Was ist das doch für ein gigantischer Spaß den Billy Wilder da in Form von Eins, zwei, drei auf den Zuschauer loslässt: Eine witzige wie stellenweise bitterböse Satire auf den damals aufkochenden Kalten Krieg und mit einem Tempo ausgestattet dass es eine wahre Freude ist.

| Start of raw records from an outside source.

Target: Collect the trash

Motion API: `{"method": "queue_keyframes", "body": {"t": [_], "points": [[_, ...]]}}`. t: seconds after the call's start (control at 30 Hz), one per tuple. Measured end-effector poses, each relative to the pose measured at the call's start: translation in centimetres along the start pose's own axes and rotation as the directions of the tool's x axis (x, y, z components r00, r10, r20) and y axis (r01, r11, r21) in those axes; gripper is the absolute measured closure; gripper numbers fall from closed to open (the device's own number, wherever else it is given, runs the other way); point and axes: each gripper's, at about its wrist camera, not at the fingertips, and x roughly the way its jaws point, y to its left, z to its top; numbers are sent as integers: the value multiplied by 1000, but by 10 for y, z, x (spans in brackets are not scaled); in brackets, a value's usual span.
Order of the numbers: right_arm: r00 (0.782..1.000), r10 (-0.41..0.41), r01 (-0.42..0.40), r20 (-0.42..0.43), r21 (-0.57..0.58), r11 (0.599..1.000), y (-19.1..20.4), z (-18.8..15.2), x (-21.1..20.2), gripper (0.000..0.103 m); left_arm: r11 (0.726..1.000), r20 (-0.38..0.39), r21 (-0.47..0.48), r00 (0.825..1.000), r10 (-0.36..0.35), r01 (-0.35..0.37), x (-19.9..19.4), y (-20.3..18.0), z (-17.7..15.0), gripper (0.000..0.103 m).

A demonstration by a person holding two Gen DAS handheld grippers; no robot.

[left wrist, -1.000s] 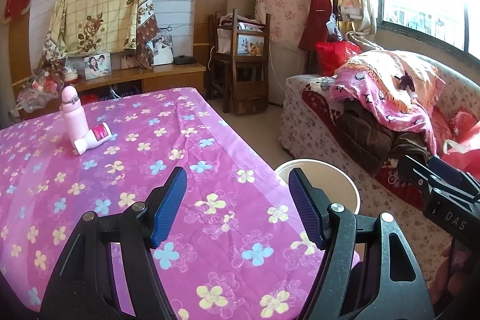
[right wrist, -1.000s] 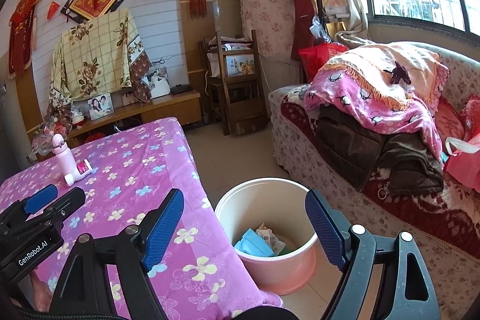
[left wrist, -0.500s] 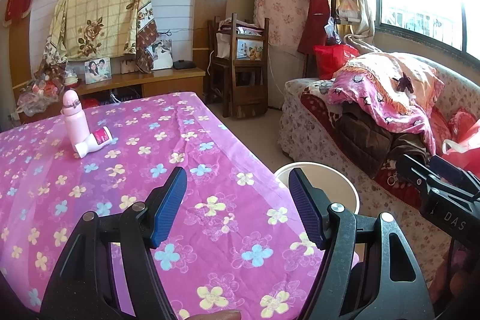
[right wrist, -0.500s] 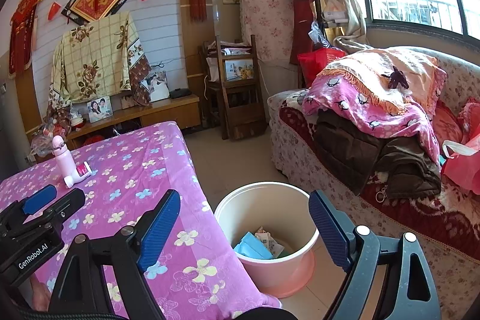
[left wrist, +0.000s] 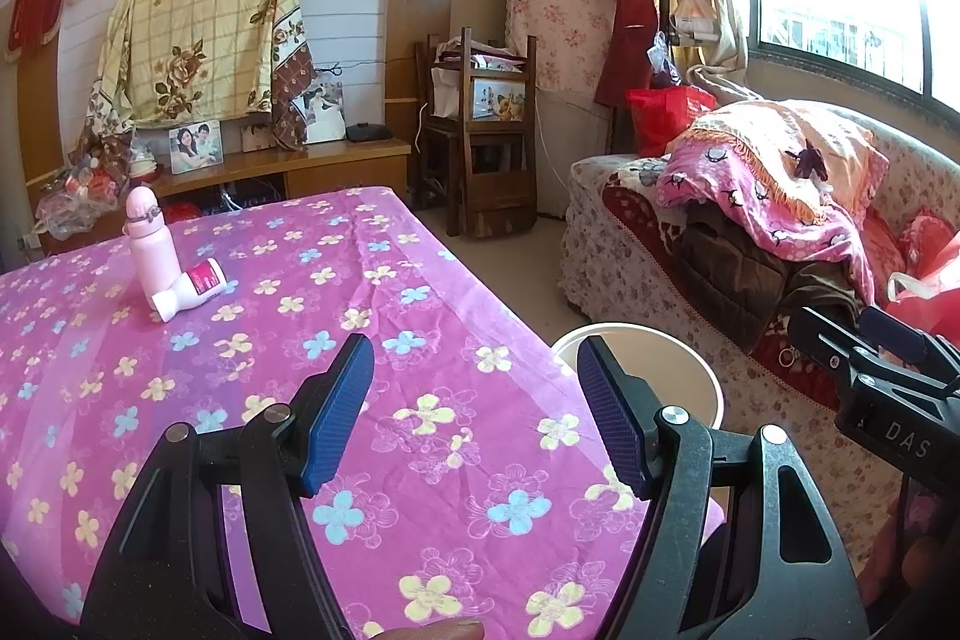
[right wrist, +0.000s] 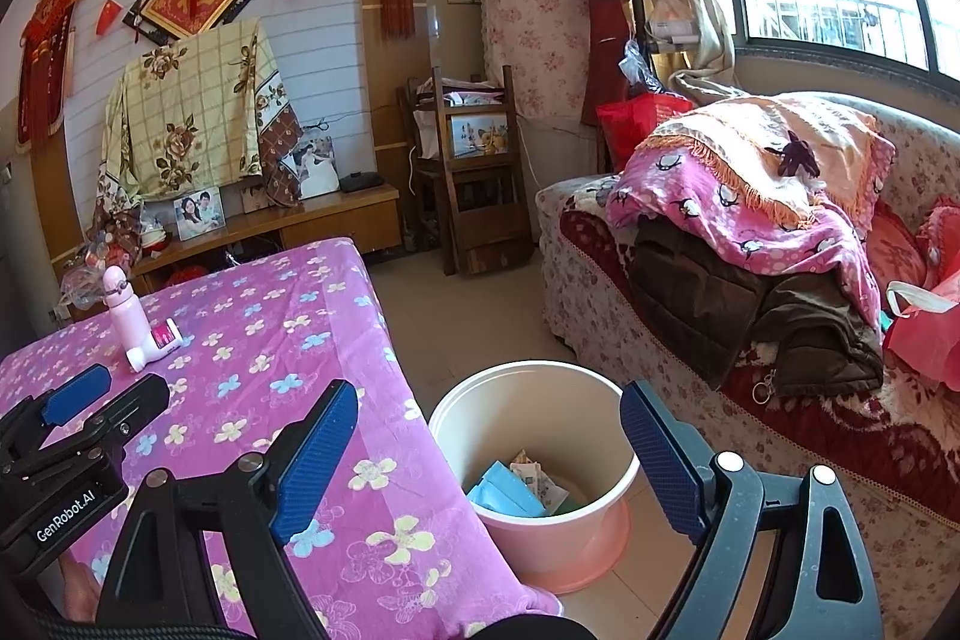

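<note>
A pink bottle (left wrist: 149,250) stood on the floral desk (left wrist: 420,316); a smaller bottle (left wrist: 191,289) lay against it.

bin (right wrist: 534,466) on floor right of table (right wrist: 252,340), trash (right wrist: 516,487) in bin, two bottles (right wrist: 135,328) on table, sofa (right wrist: 750,340) right of bin

Left hand-held gripper (left wrist: 474,412) wide open and holding nothing over the bench (left wrist: 420,520) with its purple flower cloth, pink bottle (left wrist: 149,250) standing far back, small white bottle (left wrist: 191,289) lying against it, pale bin (left wrist: 672,370) just past the bench edge
</note>
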Motion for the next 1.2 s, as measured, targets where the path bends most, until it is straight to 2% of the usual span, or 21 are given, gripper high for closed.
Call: {"method": "queue_keyframes", "body": {"t": [1.2], "points": [[1000, -4, 4, -28, -4, 1000, 2, -6, 10, 15, 1000, -31, 2, 999, -27, 27, 11, 6, -7, 33]]}}
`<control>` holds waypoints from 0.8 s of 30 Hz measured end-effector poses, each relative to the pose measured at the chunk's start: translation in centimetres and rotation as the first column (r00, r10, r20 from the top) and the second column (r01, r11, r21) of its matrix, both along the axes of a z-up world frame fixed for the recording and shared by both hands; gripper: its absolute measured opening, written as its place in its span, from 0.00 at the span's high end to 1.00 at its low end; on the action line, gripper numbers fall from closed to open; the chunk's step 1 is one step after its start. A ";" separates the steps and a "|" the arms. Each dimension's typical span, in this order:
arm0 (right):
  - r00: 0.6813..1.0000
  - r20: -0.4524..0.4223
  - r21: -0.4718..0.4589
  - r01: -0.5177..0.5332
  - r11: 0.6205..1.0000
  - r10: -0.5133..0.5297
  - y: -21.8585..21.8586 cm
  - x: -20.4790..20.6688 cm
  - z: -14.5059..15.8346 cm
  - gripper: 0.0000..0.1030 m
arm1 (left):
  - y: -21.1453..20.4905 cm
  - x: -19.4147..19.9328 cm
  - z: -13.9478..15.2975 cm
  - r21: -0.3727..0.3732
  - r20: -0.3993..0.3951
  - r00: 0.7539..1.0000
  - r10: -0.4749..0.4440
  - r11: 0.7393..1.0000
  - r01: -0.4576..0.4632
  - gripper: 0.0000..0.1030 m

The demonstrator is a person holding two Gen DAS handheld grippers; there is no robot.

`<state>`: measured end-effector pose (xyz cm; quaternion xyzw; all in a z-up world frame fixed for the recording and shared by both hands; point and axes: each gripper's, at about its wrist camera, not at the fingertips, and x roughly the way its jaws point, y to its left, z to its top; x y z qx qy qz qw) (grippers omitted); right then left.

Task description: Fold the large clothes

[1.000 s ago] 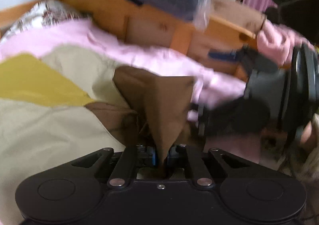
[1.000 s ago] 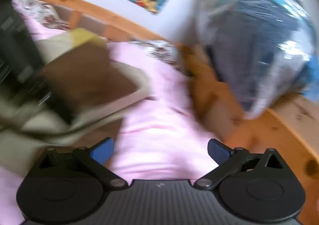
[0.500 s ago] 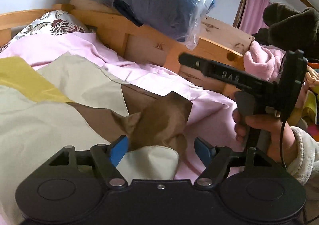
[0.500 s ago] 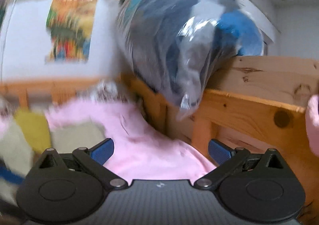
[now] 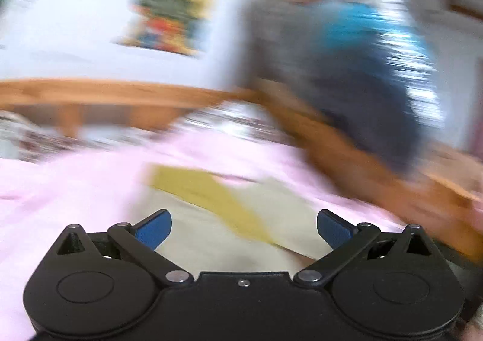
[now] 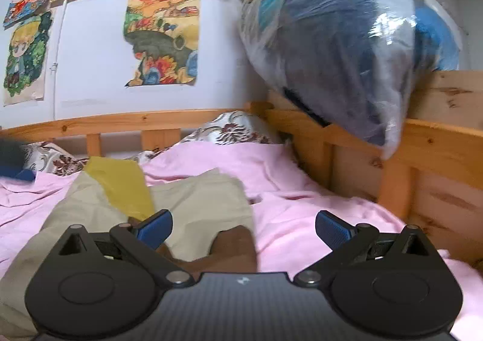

James Cagney als Direktor der Coca-Cola-Filiale in West-Berlin der auf die Tochter seines Bosses in Atlanta aufpassen muss ist dabei ebenso großartig wie Horst Buchholz als stolzer kommunistischer Verlobter der von Pamela Tiffin gespielten Tochter und ein Szenendieb ist Hanns Lothar als preußisch korrekter Schlemmer der seinen Chef mit seinen permananten Hackenknallen in den Wahnsinn treibt. Dazu kommen weitere Zutaten wie ein Tabledance mit politischer Pointe, eine wilde Verfolgungsjagd durch Ost-Berlin, eine Adoption durch einen verarmten Adligen und im Grunde kommt man ab der ersten Sekunde nicht mehr aus dem Lachen heraus. Auf jeden Fall einer der besten Filme von Billy Wilder – und Wilder hatte viele großartige und starke Filme.